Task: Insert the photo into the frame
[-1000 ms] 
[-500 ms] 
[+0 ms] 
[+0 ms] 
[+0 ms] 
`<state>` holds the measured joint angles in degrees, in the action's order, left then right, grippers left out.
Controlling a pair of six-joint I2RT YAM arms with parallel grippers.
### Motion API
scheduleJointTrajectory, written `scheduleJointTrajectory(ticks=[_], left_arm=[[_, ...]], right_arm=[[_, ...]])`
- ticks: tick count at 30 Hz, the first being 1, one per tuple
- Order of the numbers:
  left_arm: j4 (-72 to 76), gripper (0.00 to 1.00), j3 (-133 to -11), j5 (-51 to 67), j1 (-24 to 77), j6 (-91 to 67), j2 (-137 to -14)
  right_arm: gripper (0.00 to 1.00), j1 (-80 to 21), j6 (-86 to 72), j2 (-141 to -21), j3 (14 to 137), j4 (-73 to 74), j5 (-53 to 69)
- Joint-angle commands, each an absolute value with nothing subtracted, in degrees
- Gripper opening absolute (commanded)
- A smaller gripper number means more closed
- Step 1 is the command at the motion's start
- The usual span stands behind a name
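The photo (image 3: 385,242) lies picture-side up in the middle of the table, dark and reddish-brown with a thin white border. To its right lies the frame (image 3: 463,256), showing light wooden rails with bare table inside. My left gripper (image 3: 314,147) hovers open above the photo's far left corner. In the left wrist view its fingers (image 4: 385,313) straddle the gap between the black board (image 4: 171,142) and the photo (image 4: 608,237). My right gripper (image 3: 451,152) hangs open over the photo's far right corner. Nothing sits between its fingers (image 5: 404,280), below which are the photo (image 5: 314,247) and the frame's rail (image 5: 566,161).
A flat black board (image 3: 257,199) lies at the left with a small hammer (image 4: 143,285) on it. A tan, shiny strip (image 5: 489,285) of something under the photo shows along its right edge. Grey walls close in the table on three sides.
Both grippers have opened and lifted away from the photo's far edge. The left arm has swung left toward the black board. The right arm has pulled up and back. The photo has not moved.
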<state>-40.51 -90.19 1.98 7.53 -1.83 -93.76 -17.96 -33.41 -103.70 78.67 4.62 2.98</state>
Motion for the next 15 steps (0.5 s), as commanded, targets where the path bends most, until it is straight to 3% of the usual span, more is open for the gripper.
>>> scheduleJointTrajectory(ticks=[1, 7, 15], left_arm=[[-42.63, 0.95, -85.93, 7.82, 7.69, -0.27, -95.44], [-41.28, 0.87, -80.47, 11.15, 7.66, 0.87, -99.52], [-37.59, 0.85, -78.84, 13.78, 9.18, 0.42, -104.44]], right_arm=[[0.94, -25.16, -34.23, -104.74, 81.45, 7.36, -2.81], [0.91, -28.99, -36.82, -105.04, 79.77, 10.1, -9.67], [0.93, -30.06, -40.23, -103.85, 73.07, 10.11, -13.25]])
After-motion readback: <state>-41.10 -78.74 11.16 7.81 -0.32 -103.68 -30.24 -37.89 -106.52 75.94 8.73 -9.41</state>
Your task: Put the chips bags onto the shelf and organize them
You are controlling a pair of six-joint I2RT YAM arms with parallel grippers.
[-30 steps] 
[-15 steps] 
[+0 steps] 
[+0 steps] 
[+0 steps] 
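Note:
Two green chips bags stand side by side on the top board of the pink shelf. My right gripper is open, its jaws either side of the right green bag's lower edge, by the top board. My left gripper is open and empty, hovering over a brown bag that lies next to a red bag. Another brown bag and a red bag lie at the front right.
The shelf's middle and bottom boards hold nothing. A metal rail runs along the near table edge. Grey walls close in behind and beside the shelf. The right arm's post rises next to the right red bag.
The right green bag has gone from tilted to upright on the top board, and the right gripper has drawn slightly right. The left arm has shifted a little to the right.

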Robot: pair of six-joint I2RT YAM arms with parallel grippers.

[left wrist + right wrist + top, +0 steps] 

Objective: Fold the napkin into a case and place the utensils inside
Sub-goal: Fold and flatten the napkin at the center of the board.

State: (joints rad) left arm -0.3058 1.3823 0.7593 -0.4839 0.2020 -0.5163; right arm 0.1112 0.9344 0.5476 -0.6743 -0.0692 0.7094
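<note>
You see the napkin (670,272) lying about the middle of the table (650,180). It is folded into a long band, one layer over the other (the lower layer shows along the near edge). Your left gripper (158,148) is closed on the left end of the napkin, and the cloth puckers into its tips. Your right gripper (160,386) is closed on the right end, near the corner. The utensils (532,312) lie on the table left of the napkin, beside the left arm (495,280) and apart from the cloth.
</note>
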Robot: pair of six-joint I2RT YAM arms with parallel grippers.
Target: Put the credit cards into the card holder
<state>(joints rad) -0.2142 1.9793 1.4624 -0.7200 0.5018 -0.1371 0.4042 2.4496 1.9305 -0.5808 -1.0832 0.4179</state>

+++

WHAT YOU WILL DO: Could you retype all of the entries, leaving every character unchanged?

ANSWER FOR THIS EXERCISE:
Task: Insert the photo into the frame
[-1000 ms] 
[-500 ms] 
[+0 ms] 
[+0 ms] 
[+0 ms] 
`<state>` holds the measured joint angles in degrees, in the action's order, left then right, grippers left out.
Controlling a pair of six-joint I2RT YAM arms with parallel grippers.
### Motion API
scheduleJointTrajectory, written `scheduleJointTrajectory(ticks=[_], left_arm=[[_, ...]], right_arm=[[_, ...]])`
- ticks: tick count at 30 Hz, the first being 1, one per tuple
- Order of the numbers:
  left_arm: j4 (-72 to 76), gripper (0.00 to 1.00), j3 (-133 to -11), j5 (-51 to 67), j1 (-24 to 77), j6 (-91 to 67), j2 (-137 to -14)
  right_arm: gripper (0.00 to 1.00), j1 (-80 to 21), j6 (-86 to 72), j2 (-141 to -21), j3 (14 to 137), j4 (-73 to 74), j5 (-53 to 69)
- Joint-angle commands, each an absolute value with nothing subtracted, in degrees
- Gripper opening absolute (commanded)
- A smaller gripper number means more closed
- Step 1 is the command at the motion's start
- The usual span stands behind a name
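The photo (image 3: 385,242) lies picture-side up in the middle of the table, dark and reddish-brown with a thin white border. To its right lies the frame (image 3: 463,256), showing light wooden rails with bare table inside. My left gripper (image 3: 314,147) hovers open above the photo's far left corner. In the left wrist view its fingers (image 4: 385,313) straddle the gap between the black board (image 4: 171,142) and the photo (image 4: 608,237). My right gripper (image 3: 451,152) hangs open over the photo's far right corner. Nothing sits between its fingers (image 5: 404,280), below which are the photo (image 5: 314,247) and the frame's rail (image 5: 566,161).
A flat black board (image 3: 257,199) lies at the left with a small hammer (image 4: 143,285) on it. A tan, shiny strip (image 5: 489,285) of something under the photo shows along its right edge. Grey walls close in the table on three sides.
Both grippers have opened and lifted away from the photo's far edge. The left arm has swung left toward the black board. The right arm has pulled up and back. The photo has not moved.
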<state>-40.51 -90.19 1.98 7.53 -1.83 -93.76 -17.96 -33.41 -103.70 78.67 4.62 2.98</state>
Motion for the next 15 steps (0.5 s), as commanded, targets where the path bends most, until it is straight to 3% of the usual span, more is open for the gripper.
>>> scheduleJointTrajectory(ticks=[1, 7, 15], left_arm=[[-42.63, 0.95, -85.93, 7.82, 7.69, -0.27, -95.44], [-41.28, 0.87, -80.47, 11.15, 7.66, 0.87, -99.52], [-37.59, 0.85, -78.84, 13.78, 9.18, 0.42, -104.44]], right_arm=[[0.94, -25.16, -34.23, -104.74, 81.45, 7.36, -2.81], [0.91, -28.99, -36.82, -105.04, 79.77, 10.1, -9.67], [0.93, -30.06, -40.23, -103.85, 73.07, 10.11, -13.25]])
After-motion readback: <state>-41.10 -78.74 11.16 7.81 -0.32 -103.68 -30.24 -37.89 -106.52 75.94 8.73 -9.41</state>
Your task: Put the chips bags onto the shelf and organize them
You are controlling a pair of six-joint I2RT YAM arms with parallel grippers.
[-30 steps] 
[-15 steps] 
[+0 steps] 
[+0 steps] 
[+0 steps] 
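Note:
Two green chips bags stand side by side on the top board of the pink shelf. My right gripper is open, its jaws either side of the right green bag's lower edge, by the top board. My left gripper is open and empty, hovering over a brown bag that lies next to a red bag. Another brown bag and a red bag lie at the front right.
The shelf's middle and bottom boards hold nothing. A metal rail runs along the near table edge. Grey walls close in behind and beside the shelf. The right arm's post rises next to the right red bag.
The right green bag has gone from tilted to upright on the top board, and the right gripper has drawn slightly right. The left arm has shifted a little to the right.
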
Robot: pair of six-joint I2RT YAM arms with parallel grippers.

[left wrist + right wrist + top, +0 steps] 

Objective: Fold the napkin into a case and place the utensils inside
Sub-goal: Fold and flatten the napkin at the center of the board.

State: (joints rad) left arm -0.3058 1.3823 0.7593 -0.4839 0.2020 -0.5163; right arm 0.1112 0.9344 0.5476 -0.6743 -0.0692 0.7094
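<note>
You see the napkin (670,272) lying about the middle of the table (650,180). It is folded into a long band, one layer over the other (the lower layer shows along the near edge). Your left gripper (158,148) is closed on the left end of the napkin, and the cloth puckers into its tips. Your right gripper (160,386) is closed on the right end, near the corner. The utensils (532,312) lie on the table left of the napkin, beside the left arm (495,280) and apart from the cloth.
</note>
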Robot: pair of six-joint I2RT YAM arms with parallel grippers.
Target: Put the credit cards into the card holder
<state>(joints rad) -0.2142 1.9793 1.4624 -0.7200 0.5018 -0.1371 0.4042 2.4496 1.9305 -0.5808 -1.0832 0.4179</state>

The exercise requires no further output.